Building Search Engine App with Redis & SaturnCloud

4 min readNov 3, 2022

The second hackathon of the mlops.community Engineering Lab (Hackathon) was held in collaboration with Redis, NVIDIA Inception, and Saturn Cloud. The main focus of the hackathon was Vector Search, and the dataset used for the project was the arXiv scholarly papers dataset.

Download the Dataset from kaggle

The first step was to download the proposed arXiv dataset from Kaggle in the Saturn cloud notebook. This was done by creating a Kaggle API Token, which was fetched from the Kaggle Account tab of the My Profile section.

Clean the Dataset

Once the dataset was downloaded, we created the variables DATA_PATH, YEAR_CUTOFF, YEAR_PATTERN, and ML_CATEGORY to clean and reduce the data size. By reducing the data size, we ensured that the subsequent steps were more efficient and faster.

Create Embeddings

We used the Sentence Transformer model (mpnet-base-v1) to generate embeddings (vectors) for the cleaned dataset. The Sentence Transformer model is a deep learning model for encoding text into fixed-length vectors, known as embeddings. The mpnet-base-v1 model is trained on a diverse range of natural language processing tasks, such as semantic textual similarity, sentiment analysis, and classification.

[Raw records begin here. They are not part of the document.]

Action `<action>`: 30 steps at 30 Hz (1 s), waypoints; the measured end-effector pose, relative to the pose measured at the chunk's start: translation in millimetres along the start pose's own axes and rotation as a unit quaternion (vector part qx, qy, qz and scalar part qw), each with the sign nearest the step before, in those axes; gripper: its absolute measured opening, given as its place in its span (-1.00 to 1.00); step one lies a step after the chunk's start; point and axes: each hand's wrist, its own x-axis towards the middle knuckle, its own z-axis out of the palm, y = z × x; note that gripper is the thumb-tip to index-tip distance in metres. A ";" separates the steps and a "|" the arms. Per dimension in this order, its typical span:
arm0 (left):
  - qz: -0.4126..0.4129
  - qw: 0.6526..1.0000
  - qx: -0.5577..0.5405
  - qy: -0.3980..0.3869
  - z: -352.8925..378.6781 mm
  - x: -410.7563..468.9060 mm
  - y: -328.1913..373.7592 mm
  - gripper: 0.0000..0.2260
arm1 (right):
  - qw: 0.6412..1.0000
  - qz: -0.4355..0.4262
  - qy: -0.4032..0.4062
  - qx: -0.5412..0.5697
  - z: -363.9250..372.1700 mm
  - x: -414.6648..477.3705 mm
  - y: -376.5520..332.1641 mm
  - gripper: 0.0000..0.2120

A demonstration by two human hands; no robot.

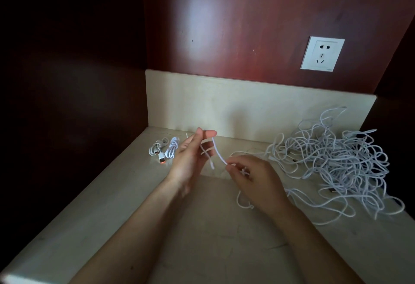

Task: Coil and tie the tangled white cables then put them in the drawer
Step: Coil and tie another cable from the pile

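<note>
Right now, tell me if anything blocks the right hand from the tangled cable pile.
Nothing visible does. The right hand, pinching a white cable with the left hand, sits beside the tangled pile; only bare countertop and loose strands lie between.

The pale stone counter (107, 227) runs back to a low upstand of the same stone (224, 104). On its right side lies a wide heap of tangled white cables (336, 160), reaching the upstand. Near the back left lie two coiled cables (171, 150) side by side, one ending in an orange-tipped plug (162, 160). A loose cable (241, 203) loops on the counter just beside the heap.
</note>
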 end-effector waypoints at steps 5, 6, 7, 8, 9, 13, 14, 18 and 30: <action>-0.032 0.997 -0.068 0.013 0.9 0.3 2.3 -0.64 | 0.999 -0.015 -0.033 0.021 2.7 -2.0 -4.5 -0.73; -0.032 0.997 -0.065 0.020 1.4 -0.7 3.2 -0.64 | 0.999 -0.013 -0.039 0.026 2.3 -2.1 -4.0 -0.74; -0.028 0.998 -0.060 0.023 1.4 -0.9 3.6 -0.63 | 0.998 -0.007 -0.049 0.030 1.9 -2.5 -3.2 -0.77; -0.024 0.998 -0.060 0.024 0.0 0.4 3.1 -0.64 | 0.997 0.002 -0.063 0.033 1.8 -3.3 -2.8 -0.81; -0.022 0.997 -0.063 0.024 -2.4 1.9 3.1 -0.64 | 0.996 0.007 -0.078 0.028 1.9 -4.5 -3.2 -0.85; -0.037 0.997 -0.054 0.036 -15.7 8.5 8.2 -0.67 | 0.994 0.010 -0.095 -0.044 1.5 -6.8 -6.1 -0.65; -0.043 0.997 -0.056 0.039 -18.7 9.7 10.0 -0.68 | 0.994 0.017 -0.094 -0.052 1.1 -6.8 -6.2 -0.61; -0.089 0.994 -0.049 0.044 -26.5 12.3 13.5 -0.74 | 0.992 0.059 -0.069 0.084 0.8 -4.0 -8.1 -0.69; -0.166 0.986 0.019 -0.009 -15.9 11.2 4.9 -0.53 | 0.979 0.067 -0.043 0.187 -4.9 -0.9 -19.4 -0.85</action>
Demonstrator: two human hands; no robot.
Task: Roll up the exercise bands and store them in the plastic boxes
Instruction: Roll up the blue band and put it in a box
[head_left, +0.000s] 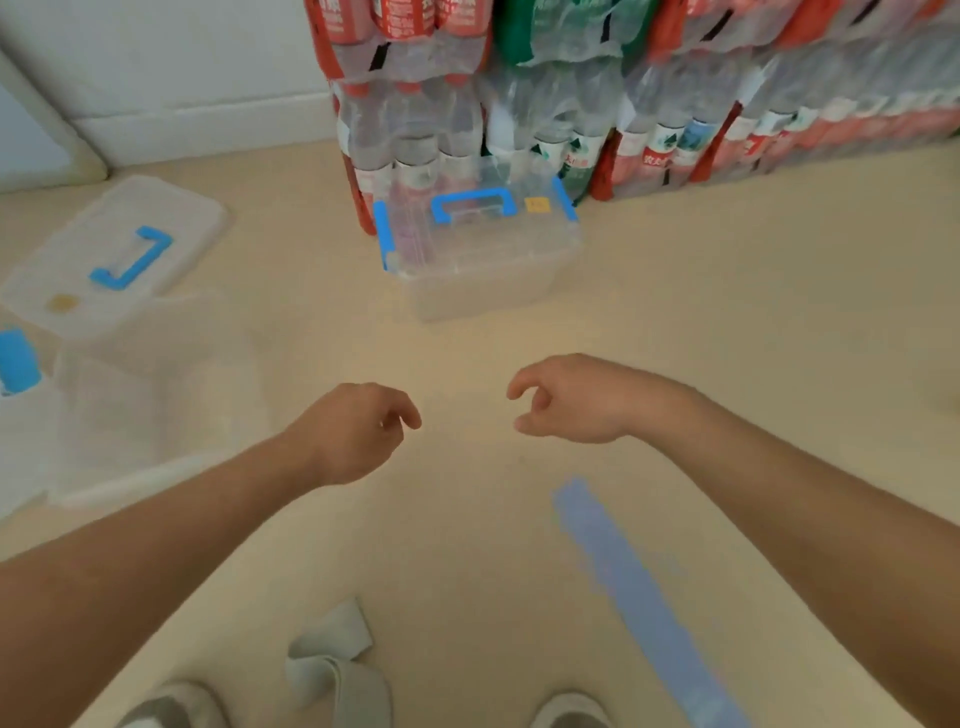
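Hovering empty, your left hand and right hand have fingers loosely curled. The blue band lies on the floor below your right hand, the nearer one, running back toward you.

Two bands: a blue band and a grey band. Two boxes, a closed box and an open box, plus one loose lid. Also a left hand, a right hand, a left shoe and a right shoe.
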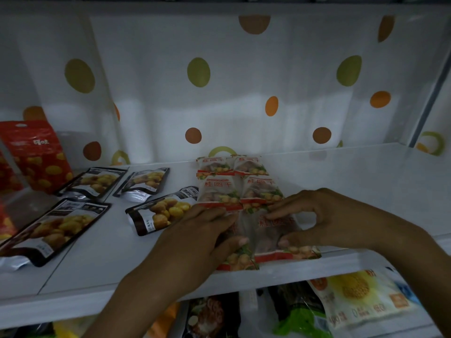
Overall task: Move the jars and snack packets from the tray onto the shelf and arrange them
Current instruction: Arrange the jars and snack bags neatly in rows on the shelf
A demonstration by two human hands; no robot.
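White shelf [366, 186]: front packets [273, 237] lay at its edge, pointing backward; left hand [195, 240] pressed flat, right hand [324, 215] pinched one.

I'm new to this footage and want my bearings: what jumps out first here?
At the front edge of the shelf, the left hand rests on and the right hand pinches the front white-and-red packets. Behind them lie two rows of matching packets; dark pouches lie to the left, before a polka-dot curtain.

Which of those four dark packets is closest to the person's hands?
The front right dark packet: it alone lies right beside the left hand.
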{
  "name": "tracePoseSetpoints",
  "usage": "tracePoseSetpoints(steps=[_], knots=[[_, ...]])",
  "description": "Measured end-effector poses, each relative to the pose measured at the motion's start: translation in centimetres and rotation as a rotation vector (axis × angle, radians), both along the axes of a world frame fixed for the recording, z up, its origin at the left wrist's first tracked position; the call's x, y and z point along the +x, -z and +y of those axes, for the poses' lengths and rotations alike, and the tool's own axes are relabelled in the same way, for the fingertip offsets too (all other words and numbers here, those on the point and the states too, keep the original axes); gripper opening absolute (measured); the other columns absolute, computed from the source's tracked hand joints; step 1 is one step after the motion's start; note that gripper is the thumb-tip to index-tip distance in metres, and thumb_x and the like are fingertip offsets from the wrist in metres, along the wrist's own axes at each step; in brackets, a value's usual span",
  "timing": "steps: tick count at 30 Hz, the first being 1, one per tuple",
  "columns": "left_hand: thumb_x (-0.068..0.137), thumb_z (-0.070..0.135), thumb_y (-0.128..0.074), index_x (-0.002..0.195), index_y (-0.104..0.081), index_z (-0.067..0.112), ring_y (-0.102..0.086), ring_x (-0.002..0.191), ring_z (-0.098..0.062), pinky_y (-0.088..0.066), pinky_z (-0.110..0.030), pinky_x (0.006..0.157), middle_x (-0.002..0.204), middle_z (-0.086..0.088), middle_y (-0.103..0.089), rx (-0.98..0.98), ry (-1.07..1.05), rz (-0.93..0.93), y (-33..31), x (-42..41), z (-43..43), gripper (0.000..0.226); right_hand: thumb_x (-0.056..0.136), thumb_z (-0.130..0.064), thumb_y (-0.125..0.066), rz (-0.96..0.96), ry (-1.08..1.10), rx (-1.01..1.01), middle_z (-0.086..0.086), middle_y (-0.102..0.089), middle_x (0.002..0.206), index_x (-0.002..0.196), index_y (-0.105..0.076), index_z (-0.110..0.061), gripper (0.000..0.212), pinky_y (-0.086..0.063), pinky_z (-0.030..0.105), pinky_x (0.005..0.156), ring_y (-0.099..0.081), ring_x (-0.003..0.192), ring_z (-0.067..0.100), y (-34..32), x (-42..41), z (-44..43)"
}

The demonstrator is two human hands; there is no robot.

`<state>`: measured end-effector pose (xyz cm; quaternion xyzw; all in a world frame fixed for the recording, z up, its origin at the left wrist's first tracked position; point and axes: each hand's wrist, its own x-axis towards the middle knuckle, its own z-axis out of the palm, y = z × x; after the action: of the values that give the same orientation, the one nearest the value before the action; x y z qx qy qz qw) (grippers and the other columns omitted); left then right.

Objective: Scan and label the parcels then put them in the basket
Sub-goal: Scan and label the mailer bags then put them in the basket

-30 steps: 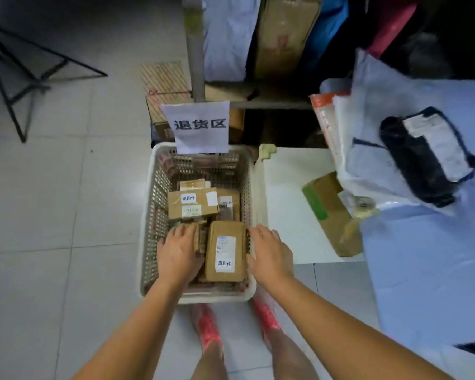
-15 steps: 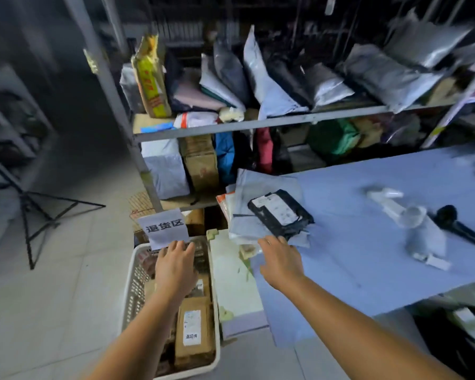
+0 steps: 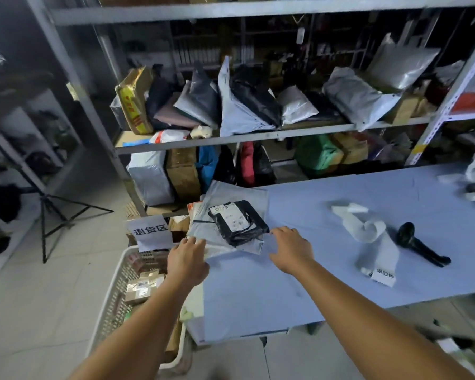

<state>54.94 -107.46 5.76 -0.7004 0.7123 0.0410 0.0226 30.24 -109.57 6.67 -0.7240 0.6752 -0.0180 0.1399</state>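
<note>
The left hand (image 3: 187, 259) and the right hand (image 3: 291, 249) are both up at the blue table (image 3: 299, 292) now, fingers apart and holding nothing. A second ago they were down in the basket (image 3: 113, 300), either side of a labelled box. By my reading that parcel is delivered and the next round is starting, with its scanning and labelling not yet begun. The next parcel looks to be the black parcel (image 3: 237, 222), which lies label-up on a stack of grey mailers (image 3: 228, 193) at the table's left end, just above the basket. The left hand hovers at the stack's near-left edge and the right fingertips sit just beside the parcel's near-right corner; I cannot tell whether either touches yet. The parcel lies skewed to the table edge. Its long axis, judged from the white label, seems to run from the far left to the near right, the handwritten-number end pointing away towards the shelves. The scanner (image 3: 420, 244) and the label strip (image 3: 373, 234) lie well apart to the right — a reach away.
</note>
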Motion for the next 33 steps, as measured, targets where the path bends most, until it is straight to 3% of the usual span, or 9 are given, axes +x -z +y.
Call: tracePoseSetpoints(steps=[3,9,13,16,19,22,24,30,33], knots=[[0.085,0.024,-0.058,0.121,-0.054,0.021,-0.054,0.110,-0.021,-0.042,-0.031,0.074,0.120,0.001,-0.059,0.028,-0.033,0.040,1.0,-1.1,-1.4,0.036,0.092,-0.032,-0.062,-0.034,-0.003,0.032,-0.003,-0.042,0.146,0.145,-0.038,-0.024,0.059,-0.043,0.036,0.099,-0.038,0.135,0.020,0.6,-1.1,-2.0],[0.087,0.029,-0.060,0.130,-0.051,0.019,-0.055,0.110,-0.022,-0.045,-0.032,0.073,0.123,-0.001,-0.058,0.094,-0.102,0.149,4.4,-2.2,-6.1,0.045,0.093,-0.036,-0.062,-0.044,-0.021,0.087,-0.002,-0.044,0.144,0.142,-0.041,-0.023,0.055,-0.044,0.035,0.097,-0.041,0.132,0.020,2.0,-1.4,-6.9],[0.094,0.034,-0.059,0.148,-0.040,0.015,-0.055,0.123,-0.026,-0.047,-0.035,0.091,0.141,-0.009,-0.052,0.164,-0.273,0.452,6.9,-2.5,-10.1,0.060,0.091,-0.034,-0.065,-0.229,0.051,0.162,0.001,-0.053,0.137,0.138,-0.049,-0.023,0.050,-0.046,0.036,0.097,-0.050,0.126,0.023,3.4,-0.4,-11.0],[0.094,0.032,-0.062,0.150,-0.038,0.009,-0.058,0.120,-0.027,-0.046,-0.031,0.093,0.139,-0.013,-0.056,0.162,-0.479,0.711,7.7,-2.8,-12.7,0.065,0.089,-0.028,-0.067,-0.400,0.128,0.210,0.004,-0.063,0.129,0.133,-0.056,-0.018,0.047,-0.050,0.038,0.095,-0.060,0.117,0.024,4.9,0.8,-13.6],[0.091,0.035,-0.068,0.150,-0.036,0.009,-0.054,0.127,-0.028,-0.047,-0.040,0.103,0.144,-0.012,-0.052,0.169,-0.624,0.870,8.9,-3.4,-14.0,0.072,0.091,-0.028,-0.066,-0.428,0.130,0.291,0.008,-0.059,0.135,0.142,-0.048,-0.016,0.056,-0.047,0.037,0.101,-0.057,0.121,0.026,6.6,1.9,-15.9],[0.088,0.033,-0.072,0.146,-0.040,0.011,-0.057,0.119,-0.026,-0.052,-0.044,0.098,0.139,-0.009,-0.055,0.187,-0.689,0.969,9.9,-4.4,-15.3,0.069,0.093,-0.035,-0.063,-0.446,0.131,0.373,0.008,-0.048,0.147,0.152,-0.033,-0.016,0.068,-0.041,0.039,0.109,-0.049,0.131,0.028,8.3,2.5,-18.9],[0.089,0.023,-0.072,0.138,-0.050,0.010,-0.061,0.108,-0.022,-0.053,-0.039,0.094,0.127,-0.008,-0.063,0.136,-0.731,1.026,10.4,-5.2,-15.9,0.055,0.094,-0.032,-0.063,-0.526,0.156,0.427,0.007,-0.049,0.147,0.153,-0.031,-0.014,0.069,-0.040,0.038,0.109,-0.049,0.132,0.027,9.0,2.9,-20.4],[0.081,-0.004,-0.069,0.104,-0.070,-0.002,-0.062,0.070,-0.012,-0.045,-0.011,0.052,0.096,-0.019,-0.073,-0.004,-0.978,1.140,10.9,-7.5,-17.4,0.023,0.094,-0.015,-0.066,-0.627,0.148,0.529,0.012,-0.065,0.115,0.132,-0.054,-0.001,0.043,-0.049,0.032,0.093,-0.061,0.102,0.023,10.3,2.5,-22.6],[0.078,-0.010,-0.067,0.106,-0.071,0.000,-0.065,0.071,-0.015,-0.046,-0.012,0.052,0.092,-0.013,-0.074,-0.073,-1.055,1.152,10.4,-8.9,-17.3,0.030,0.093,-0.009,-0.066,-0.646,0.119,0.595,0.010,-0.064,0.113,0.133,-0.055,0.001,0.043,-0.048,0.025,0.084,-0.055,0.095,0.015,10.8,1.4,-23.3]])
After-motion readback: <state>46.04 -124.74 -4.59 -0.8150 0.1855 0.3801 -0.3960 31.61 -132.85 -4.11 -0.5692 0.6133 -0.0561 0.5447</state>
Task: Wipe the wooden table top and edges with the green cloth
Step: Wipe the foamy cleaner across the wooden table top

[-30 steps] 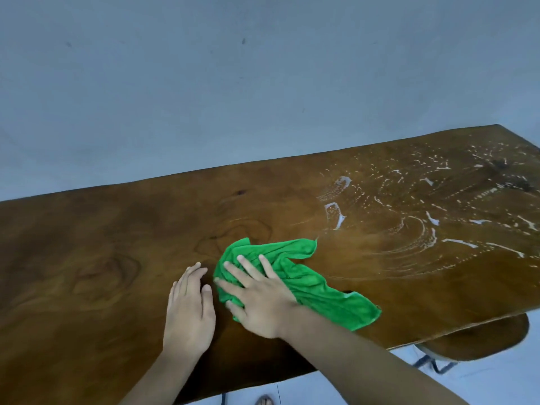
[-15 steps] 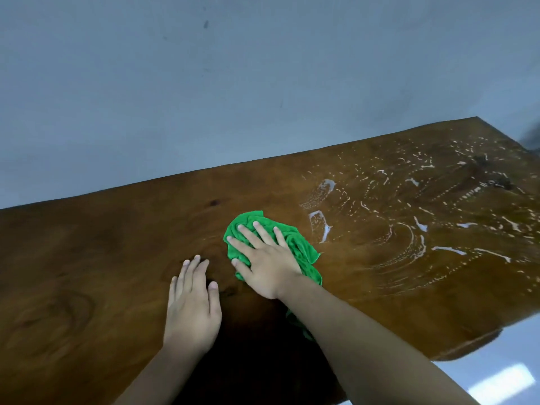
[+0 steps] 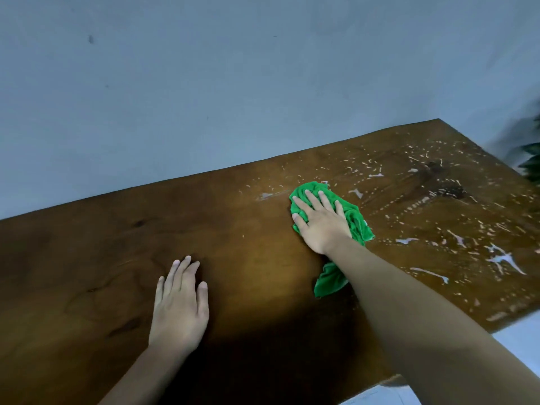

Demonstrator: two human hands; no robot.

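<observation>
Top's being wiped: green cloth being pressed under the flat right hand, left hand rested open on the surface. Whitish streaks (soap, maybe?) rightward need covering next.

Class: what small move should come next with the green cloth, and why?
Probably slide the right hand, pressing flat on the bunched green cloth, rightward: white streaks cover that end of the brown wooden table top, while the left hand rests flat on the streak-free part.
</observation>
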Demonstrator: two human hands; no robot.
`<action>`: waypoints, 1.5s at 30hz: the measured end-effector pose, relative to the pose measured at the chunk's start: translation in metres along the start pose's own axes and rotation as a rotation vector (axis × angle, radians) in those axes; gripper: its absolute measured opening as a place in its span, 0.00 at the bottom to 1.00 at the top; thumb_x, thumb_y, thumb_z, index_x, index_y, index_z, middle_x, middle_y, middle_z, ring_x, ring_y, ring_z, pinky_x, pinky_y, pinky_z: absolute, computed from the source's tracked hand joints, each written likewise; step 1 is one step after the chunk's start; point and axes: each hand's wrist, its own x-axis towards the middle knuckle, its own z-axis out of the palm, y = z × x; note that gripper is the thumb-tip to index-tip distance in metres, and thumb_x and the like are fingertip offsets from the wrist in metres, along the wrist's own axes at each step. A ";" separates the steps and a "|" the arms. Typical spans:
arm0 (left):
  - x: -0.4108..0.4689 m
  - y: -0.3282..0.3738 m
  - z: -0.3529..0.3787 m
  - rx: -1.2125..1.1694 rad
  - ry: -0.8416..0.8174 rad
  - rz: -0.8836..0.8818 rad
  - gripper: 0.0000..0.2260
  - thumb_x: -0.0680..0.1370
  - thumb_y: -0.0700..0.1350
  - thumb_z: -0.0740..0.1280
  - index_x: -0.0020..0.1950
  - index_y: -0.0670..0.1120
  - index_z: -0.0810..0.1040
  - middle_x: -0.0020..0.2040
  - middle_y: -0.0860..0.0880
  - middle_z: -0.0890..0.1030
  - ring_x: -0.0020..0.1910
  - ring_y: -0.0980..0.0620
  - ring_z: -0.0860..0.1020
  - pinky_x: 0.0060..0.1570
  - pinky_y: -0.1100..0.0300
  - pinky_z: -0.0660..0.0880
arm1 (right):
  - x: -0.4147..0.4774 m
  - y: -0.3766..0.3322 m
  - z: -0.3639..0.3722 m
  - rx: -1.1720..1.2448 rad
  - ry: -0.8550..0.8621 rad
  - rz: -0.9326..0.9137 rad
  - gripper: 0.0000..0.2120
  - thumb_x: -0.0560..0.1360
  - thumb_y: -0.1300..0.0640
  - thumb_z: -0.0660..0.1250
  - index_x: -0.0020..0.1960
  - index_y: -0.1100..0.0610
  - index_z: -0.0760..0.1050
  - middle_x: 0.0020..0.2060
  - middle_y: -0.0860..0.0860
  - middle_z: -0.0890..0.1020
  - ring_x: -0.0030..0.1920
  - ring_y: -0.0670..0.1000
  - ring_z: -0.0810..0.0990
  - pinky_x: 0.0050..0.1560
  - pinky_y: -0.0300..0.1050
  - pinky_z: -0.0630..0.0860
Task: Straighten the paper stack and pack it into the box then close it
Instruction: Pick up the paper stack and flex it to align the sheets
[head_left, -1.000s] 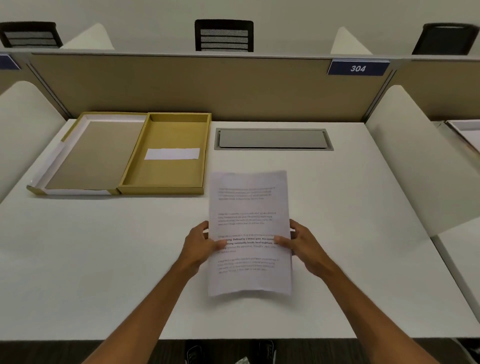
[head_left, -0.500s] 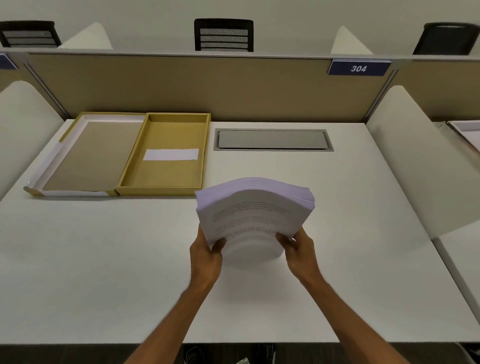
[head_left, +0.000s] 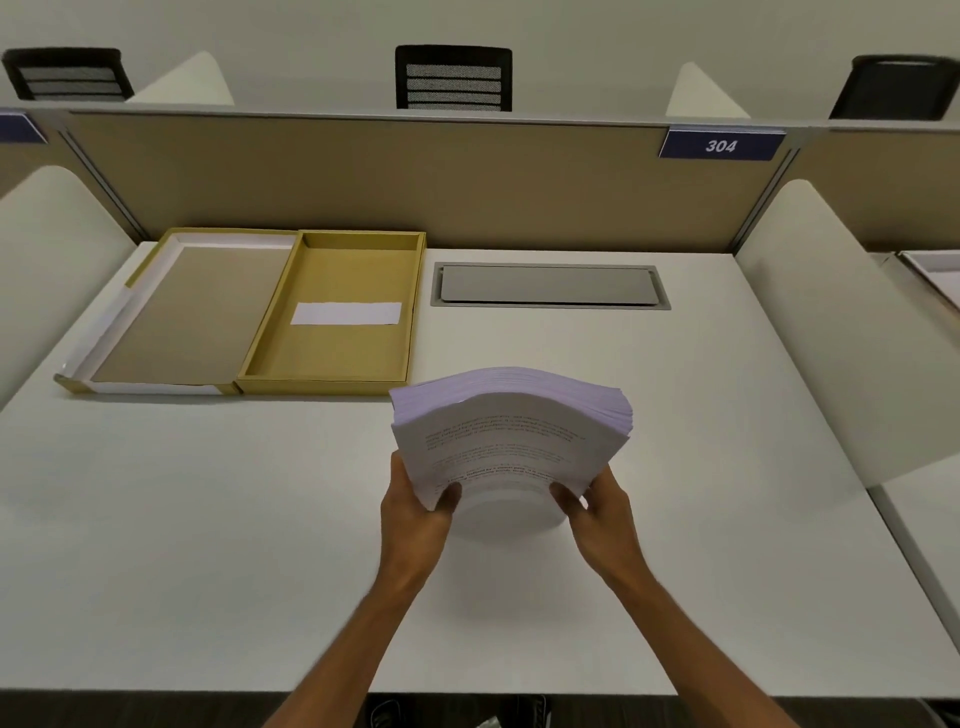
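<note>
I see the white surface (head_left: 208, 545) filling most of the view. The open box (head_left: 332, 312) lies at its far left, touching the partition side, with its lid (head_left: 182, 312) folded flat to the left and a white strip (head_left: 345, 314) on the box floor. Both forearms reach forward from the near edge. The paper stack (head_left: 511, 436) stands on its lower edge near the middle of the surface, well apart from the box, bowed outward with the top sheets fanned. The left hand (head_left: 415, 512) clamps the stack's lower left side, thumb on the printed face. The right hand (head_left: 597, 506) clamps the lower right side likewise.
</note>
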 end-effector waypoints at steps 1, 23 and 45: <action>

By generating embeddings for the cleaned dataset, we were able to represent the paper abstracts as numerical vectors, which can be compared using mathematical operations. This makes it possible to perform tasks such as finding similar papers based on the abstract content.

Loading Vectors into Redis

Redis recently introduced the Vector Similarity Search feature, which provides the ability to query, index, and perform full-text searches on Redis data stored as Redis hashes or JSON format.

In the Redis Vector Loading session, the load_vectors() function was used to create a hash key and map the input paper dictionaries to Redis hashes. The hash key is used to store the embeddings (vectors) in Redis, making them available for searching and indexing.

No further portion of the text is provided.